Her insan farklı şekilde imtihan ediliyordu. Ya sevdikleriyle ya mallarıyla ya da çok önem verdikleri hayalleriyle. Hangisini kaybetmek daha zor kimse bilemez. Belki de hepsiyle. Zamana göre değişir bu. İnsanoğlu işte. Gözünü bürüyen hırslarının kurbanı oluyordu. Tıpkı Seval Hanım gibi. Yaptığı şeyin ne kadar tehlikeli ve geri dönülmez bir hata olduğunun hala farkına varamamıştı. Karşındaki adam durumun ciddiyetini tüm gerçekçiliği ile anlatıyordu ama Seval Hanım plandaki boşluklara gözlerini kapatmıştı. Ona göre her şey yolundaydı. Biran önce gitmek istediğini belli eden sabırsız tavırları ile de karşısındaki adamı sinirlendiriyordu.

"Ya sabır!" diyerek bu işe ne diye karıştığını sorgulasa da artık yapacak bir şey yoktu. Aslında onun açısından bir sorun olmamasına rağmen yine de bu kadını uyarma ihtiyacı hissetmişti. Çünkü Yavuz Karahan'ın adamları ısrarla bu işi deşip duruyorlardı. Ucu kendisine dokunacaktı ama sıyrılması kolay olurdu. Ama bu aptal kadının sonu olacağı kesindi. Kendisine yüklü bir miktarda para önererek Yusuf Hancızadeoğlunu öldürmesini istemişti. İyi para teklif edilmişti ve adamları temiz bir şekilde işi halletmişlerdi ama sonunda birilerinin bu kadar merakla araştırma yapmasını beklemiyordu. Polis işe karışmamıştı. Hatta adamın ailesi bile her şeyi kabullenip bu işin peşini bırakmıştı ama Yavuz denen adam ısrarla burnunu sokup duruyordu. Ortada farklı planlar dönüyordu ama karışmak istemiyordu. Zaten bir iki aya kalmaz gidecekti bu şehirden. Son kez bu kadını uyarmak istemişti ama kadının umurunda değildi. Kafasında her şeyi bitirdiği belliydi. Aile hakkında biraz araştırma yaptığında işin miras olayından ileri gelmekte olduğunu anlamıştı. Seval hanım tüm mal varlığının kendi öz oğluna kalmasını istiyordu. Kadının gözünü para hırsı bürümüştü. Başka nedenlerde olabilirdi ama en mantıklı açıklaması buydu.
Henüz ellili yaşlarının başında olan adam geniş odasında maun masasına yaslanmış, gerekli açıklamayı bu kadına yaptığını düşünüyordu artık. Keskin bir dille onu uyarmaktan geride kalmadı üstelik.

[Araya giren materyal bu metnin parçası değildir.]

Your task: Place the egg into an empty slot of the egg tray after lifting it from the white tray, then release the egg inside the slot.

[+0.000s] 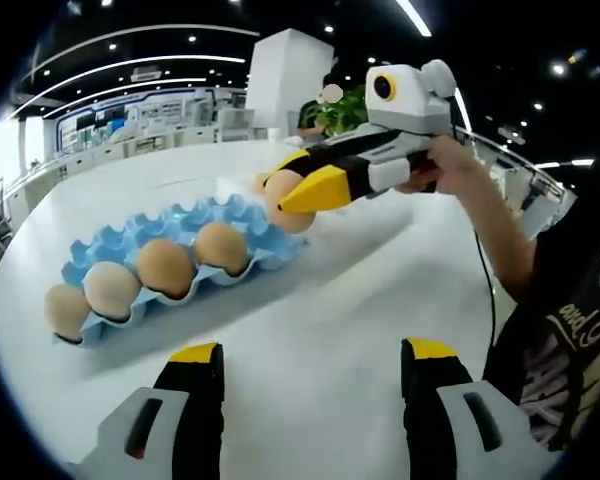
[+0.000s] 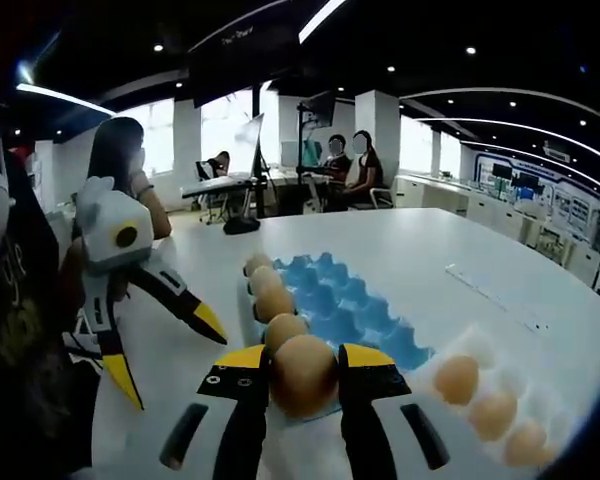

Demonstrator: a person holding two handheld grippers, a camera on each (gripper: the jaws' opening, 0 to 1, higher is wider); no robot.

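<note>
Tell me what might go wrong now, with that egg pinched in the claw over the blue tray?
The right claw grips the egg by two narrow fingertips; too much squeeze might crack it, too little might let it slip onto the table. The row of the blue egg tray nearest it already holds eggs, so lowering could knock the egg against a seated egg. The open left claw hovers nearby and could bump the tray.

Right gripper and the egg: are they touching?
Touching. In the right gripper view the right gripper has both jaws pressed against the sides of the egg, no gap showing, above the blue egg tray.
</note>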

" Bak hanım. Bu saatten sonra ne sen bizi tanırsın ne biz seni. Alacak verecek kalmadı. Bir daha kapımızda seni görmek istemeyiz. İşlerini yapacak başka adamlar bul. Paran bol nasıl olsa. Hadi uğurla ola." diyerek eliyle kapıyı göstermişti.
Seval Hanım cevap verme tenezzülünde dahi bulunmadan çıktı kapıdan. Bu izbe yerde ne işi olduğunu tekrar sorguladı içinden. Adam arayınca bir şey olduğunu sanmıştı ama boş yere buraya kadar yorulduğunu anlaması uzun sürmedi. Bir sürü laf kalabalığı yaparak zamanını boşa harcamıştı. Her şeyi göze aldığının farkında değil miydi? Planı tıkır tıkır işliyordu. Kocası hiçbir şeyden şüphelenmemişti. Yusuf bir kazaya kurban gitmiş gibi görülüyordu. Şimdi tek sorun Nilüfer'in çocuğunun erkek olması idi. Bugün doktora gideceklerini öğrenmişti bakalım biricik torununun(!) cinsiyeti neydi? Bunu öğrendikten sonra son kozunu oynayacaktı. Birde oğluyla ilgilenmesi gerekiyordu. Yusuf hakkındaki gerçeği öğrendikten sonra Ali açıkça kendisine cephe almış durumdaydı. Her şeyi onun için yaptığının farkında değildi aptal çocuk. Kendisi yokluk içinde büyümüştü. Oğlunun kurtulmasını istiyordu sadece. Olayları akışına bırakırsa bazı şeylerin elinden kaçacağının farkındaydı. Ona göre sakat kocası planları için bir engel teşkil etmiyordu. Her şey istediği gibi gelişiyordu. Şans ondan yanaydı bu sefer. Bu fırsatı elinden kaçırmamak için her şeyi göze almıştı.
Buraya taksiyle gelmişti. Şehrin dışındaki bu depoya şoförüyle gelmesi aptallık olurdu. Hemen kendisini bekleyen taksiye atlayıp biran önce buradan uzaklaşmasını söyledi. Bir daha yolunun buralara düşeceğini sanmıyordu. Taksiciye de ağzını sıkı tutacak kadar kadar para vermişti. Meydana gelip taksiden indiğinde ikindi saatleri son demlerini yaşıyordu. Acıktığını hissediyordu. Her zaman gittiği restorana adımlarını yönlendirdi. Mini bir kutlama yapmanın kimseye zararı olmazdı. Eve biraz daha geç gidebilirdi. Nasıl olsa ona hesap soracak kimse yoktu. Çantasından telefonunu çıkartıp oğlunu aradı ve yanına gelmesini istedi. Onunla sıkı bir konuşma daha yapmasının zamanı gelmişti. Her zamanki masasına kurulup siparişini oğlu gelince birlikte vereceklerini söyledi. Ama içecek bir şeylere hayır demezdi doğrusu.
İçindeki mutluluk kalıbına dar geliyordu sanki. Dizginlemekte zorlansa da ketum maskesinin altına profesyonelce saklamıştı her zamanki gibi. Dakikalar akıp giderken kurduğu hayallerin haddi hesabı yoktu Seval Hanım'ın. İzlendiğinden bir haber kendi kurduğu dünyada hayalleriyle avunmaya devam etti. Bu mutluluğu çok uzun sürmeyecekti çünkü.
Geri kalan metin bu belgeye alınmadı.